5. Permission to appeal was granted by Upper Tribunal Judge Martin as a First-tier Tribunal Judge on 28 April 2021 in the following terms:

"... 2. While I do not consider the ground that the Judge erred in dealing with the medical evidence to be strong, it is arguable that having found the appellant could not meet the dependant relative rule, the Judge erred in allowing the appeal under Article 8. It is arguable that the Judge erred in finding family life existed between the appellant and his UK sponsor when they had not seen each other for 23 years. Their relationship has continued by telephone and arguably would continue. Arguably the decision does not interfere with such family life as they have.
3. All the grounds may be argued."

6. There has been no Rule 24 response from the Appellant. Having heard from Mr Muman by way of oral submissions in response to the Respondent's case, I indicated that I found there to be an error of law in the Decision but that I would set out my reasons in writing. It was agreed that the appeal should be remitted for re-hearing by the First-tier Tribunal. As I come to, the Judge's reasoning on the various elements of the appeal is somewhat muddled, some relevant factors have been ignored and other largely irrelevant factors have been taken into account. The appeal will for that reason need to be re-determined entirely afresh with factual findings made on all elements. It is therefore appropriate to remit the appeal.
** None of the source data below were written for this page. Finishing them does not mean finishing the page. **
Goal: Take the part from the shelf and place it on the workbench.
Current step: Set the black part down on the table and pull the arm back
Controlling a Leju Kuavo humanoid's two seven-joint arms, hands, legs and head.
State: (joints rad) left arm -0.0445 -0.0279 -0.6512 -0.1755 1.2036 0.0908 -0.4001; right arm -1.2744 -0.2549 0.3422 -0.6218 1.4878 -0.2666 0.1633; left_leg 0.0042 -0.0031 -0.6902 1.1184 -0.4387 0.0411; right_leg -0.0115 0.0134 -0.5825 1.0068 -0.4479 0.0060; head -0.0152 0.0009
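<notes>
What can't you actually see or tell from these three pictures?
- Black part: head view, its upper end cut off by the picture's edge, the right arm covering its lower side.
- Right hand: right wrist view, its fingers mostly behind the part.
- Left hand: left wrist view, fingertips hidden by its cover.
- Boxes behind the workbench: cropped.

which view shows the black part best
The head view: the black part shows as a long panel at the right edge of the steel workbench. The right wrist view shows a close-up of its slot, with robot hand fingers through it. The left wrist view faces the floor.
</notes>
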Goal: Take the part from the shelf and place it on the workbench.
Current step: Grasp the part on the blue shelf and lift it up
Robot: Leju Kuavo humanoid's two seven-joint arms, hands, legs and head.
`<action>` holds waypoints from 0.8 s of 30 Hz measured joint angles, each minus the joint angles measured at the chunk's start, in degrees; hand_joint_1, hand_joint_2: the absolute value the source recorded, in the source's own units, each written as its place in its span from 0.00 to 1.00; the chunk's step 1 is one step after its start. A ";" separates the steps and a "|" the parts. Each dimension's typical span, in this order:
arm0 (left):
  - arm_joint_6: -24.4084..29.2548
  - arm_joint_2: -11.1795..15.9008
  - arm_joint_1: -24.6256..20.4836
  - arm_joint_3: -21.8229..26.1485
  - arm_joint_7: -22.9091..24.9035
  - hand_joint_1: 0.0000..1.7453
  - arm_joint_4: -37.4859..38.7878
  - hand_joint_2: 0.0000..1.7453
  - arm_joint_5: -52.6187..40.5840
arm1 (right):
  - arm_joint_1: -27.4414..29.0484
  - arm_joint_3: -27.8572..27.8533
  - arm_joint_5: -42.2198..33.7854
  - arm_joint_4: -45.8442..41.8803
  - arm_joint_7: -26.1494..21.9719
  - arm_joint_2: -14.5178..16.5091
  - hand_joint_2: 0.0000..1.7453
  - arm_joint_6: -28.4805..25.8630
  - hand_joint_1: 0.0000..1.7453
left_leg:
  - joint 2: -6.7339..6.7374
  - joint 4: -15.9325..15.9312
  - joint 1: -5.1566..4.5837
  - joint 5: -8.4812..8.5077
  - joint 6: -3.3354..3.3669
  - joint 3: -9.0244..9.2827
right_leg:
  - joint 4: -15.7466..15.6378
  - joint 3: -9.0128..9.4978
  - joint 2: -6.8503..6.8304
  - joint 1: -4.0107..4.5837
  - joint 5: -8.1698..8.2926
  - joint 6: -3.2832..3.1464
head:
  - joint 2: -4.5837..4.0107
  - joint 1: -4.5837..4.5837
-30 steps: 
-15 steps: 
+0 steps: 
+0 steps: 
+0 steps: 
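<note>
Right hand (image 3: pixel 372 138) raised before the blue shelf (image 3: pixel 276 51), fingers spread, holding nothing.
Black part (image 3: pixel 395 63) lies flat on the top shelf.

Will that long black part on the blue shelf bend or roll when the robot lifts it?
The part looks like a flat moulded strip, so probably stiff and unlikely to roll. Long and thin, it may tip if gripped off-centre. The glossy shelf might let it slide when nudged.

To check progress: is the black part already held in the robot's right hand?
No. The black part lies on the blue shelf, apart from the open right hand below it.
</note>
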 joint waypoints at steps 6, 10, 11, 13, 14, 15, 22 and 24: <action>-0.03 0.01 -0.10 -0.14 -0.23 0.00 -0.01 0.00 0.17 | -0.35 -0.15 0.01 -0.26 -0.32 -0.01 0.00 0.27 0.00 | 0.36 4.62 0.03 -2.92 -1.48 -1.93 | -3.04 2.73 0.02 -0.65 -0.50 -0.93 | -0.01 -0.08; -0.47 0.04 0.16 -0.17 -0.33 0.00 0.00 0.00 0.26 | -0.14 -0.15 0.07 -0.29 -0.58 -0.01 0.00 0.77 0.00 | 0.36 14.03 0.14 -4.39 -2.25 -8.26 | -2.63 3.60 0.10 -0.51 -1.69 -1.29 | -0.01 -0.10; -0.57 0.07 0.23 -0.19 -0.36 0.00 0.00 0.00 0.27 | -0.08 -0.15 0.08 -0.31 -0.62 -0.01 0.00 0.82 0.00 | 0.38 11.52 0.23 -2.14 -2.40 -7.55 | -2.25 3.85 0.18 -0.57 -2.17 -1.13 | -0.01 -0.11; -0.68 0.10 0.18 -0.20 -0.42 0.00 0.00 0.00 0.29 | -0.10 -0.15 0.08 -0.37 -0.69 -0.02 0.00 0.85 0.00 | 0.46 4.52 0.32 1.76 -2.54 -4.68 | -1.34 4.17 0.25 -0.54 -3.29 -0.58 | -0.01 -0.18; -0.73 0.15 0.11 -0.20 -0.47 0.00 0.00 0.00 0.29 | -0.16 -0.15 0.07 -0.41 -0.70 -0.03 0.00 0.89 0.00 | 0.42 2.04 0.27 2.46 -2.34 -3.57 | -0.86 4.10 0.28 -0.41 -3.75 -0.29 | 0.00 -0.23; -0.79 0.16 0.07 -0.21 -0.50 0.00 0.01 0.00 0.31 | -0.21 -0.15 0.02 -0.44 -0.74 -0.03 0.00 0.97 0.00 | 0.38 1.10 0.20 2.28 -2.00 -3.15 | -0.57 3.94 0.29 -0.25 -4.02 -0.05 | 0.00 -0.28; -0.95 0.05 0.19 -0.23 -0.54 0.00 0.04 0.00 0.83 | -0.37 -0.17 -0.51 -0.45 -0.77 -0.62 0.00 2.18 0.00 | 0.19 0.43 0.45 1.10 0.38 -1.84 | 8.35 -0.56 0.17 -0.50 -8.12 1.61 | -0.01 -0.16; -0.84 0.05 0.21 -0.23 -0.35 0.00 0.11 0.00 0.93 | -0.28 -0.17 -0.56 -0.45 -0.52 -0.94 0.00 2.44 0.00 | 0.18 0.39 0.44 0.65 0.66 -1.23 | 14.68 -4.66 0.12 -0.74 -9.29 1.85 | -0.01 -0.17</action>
7. The hearing took place remotely via Microsoft Teams. There were no technical difficulties affecting the conduct of the hearing. I had before me a core bundle of documents including the Respondent's bundle, and the Appellant's bundle as before the First-tier Tribunal (running to 179 pages) (hereafter referred to as [AB/xx]).


8. I deal with the grounds adopting Ms Cunha's division of them into the case within the ADR Rules and outside the Rules.

The ADR Rules and the Medical Evidence

9. I begin by noting that nowhere in the Decision does the Judge set out the ADR Rules (which are to be found at EC-DR of the Rules). That is not a necessity. However, it might have provided some structure to the part of the Decision dealing with the Rules. The Judge does make reference at [43] of the Decision to the Immigration Directorate Instructions ("IDIs") underpinning the Rules and accurately notes at that juncture that the questions for him to answer in this context were "the basis on which long term care must be required, the inability of the Appellant to receive care in their country and there is no person in that country who can reasonably provide that care". He went on to say that "[i]n detail, this means respectively that as a result of age, illness or disability, the applicant must require long term personal care to perform everyday tasks, for example washing, dressing and cooking."

10. As a result of his failure to refer to the ADR Rules themselves though, the Judge omits the reference to the need to show that care is not available in the country in which the applicant lives "even with the practical and financial help of the sponsor" because the treatment is not available or affordable. He also omits the requirement to show that the applicant can be "maintained, accommodated and cared for in the UK by the sponsor without recourse to public funds".

11. I accept as Mr Muman pointed out, that the Judge resolved the issue under the ADR Rules at [50] of the Decision in the Respondent's favour stating as follows:

"Under the Rules, I find that the Appellant has failed because they [sic] have not met in full the various requirements of the Rules, as explained with examples in the latest IDI. I find that the sponsor can maintain and accommodate the Appellant. His needs and the meeting of those needs in the Gambia are at the heart of the case under the Rules. I find that he does not match any successful example from those given in the IDI and that he matches most closely an unsuccessful example."

12. Nonetheless, the findings made in relation to the issue whether the Appellant met the ADR Rules were a necessary backdrop to the assessment of the Article 8 claim and the Respondent is therefore entitled to criticise those findings also even though the issue was determined in her favour overall.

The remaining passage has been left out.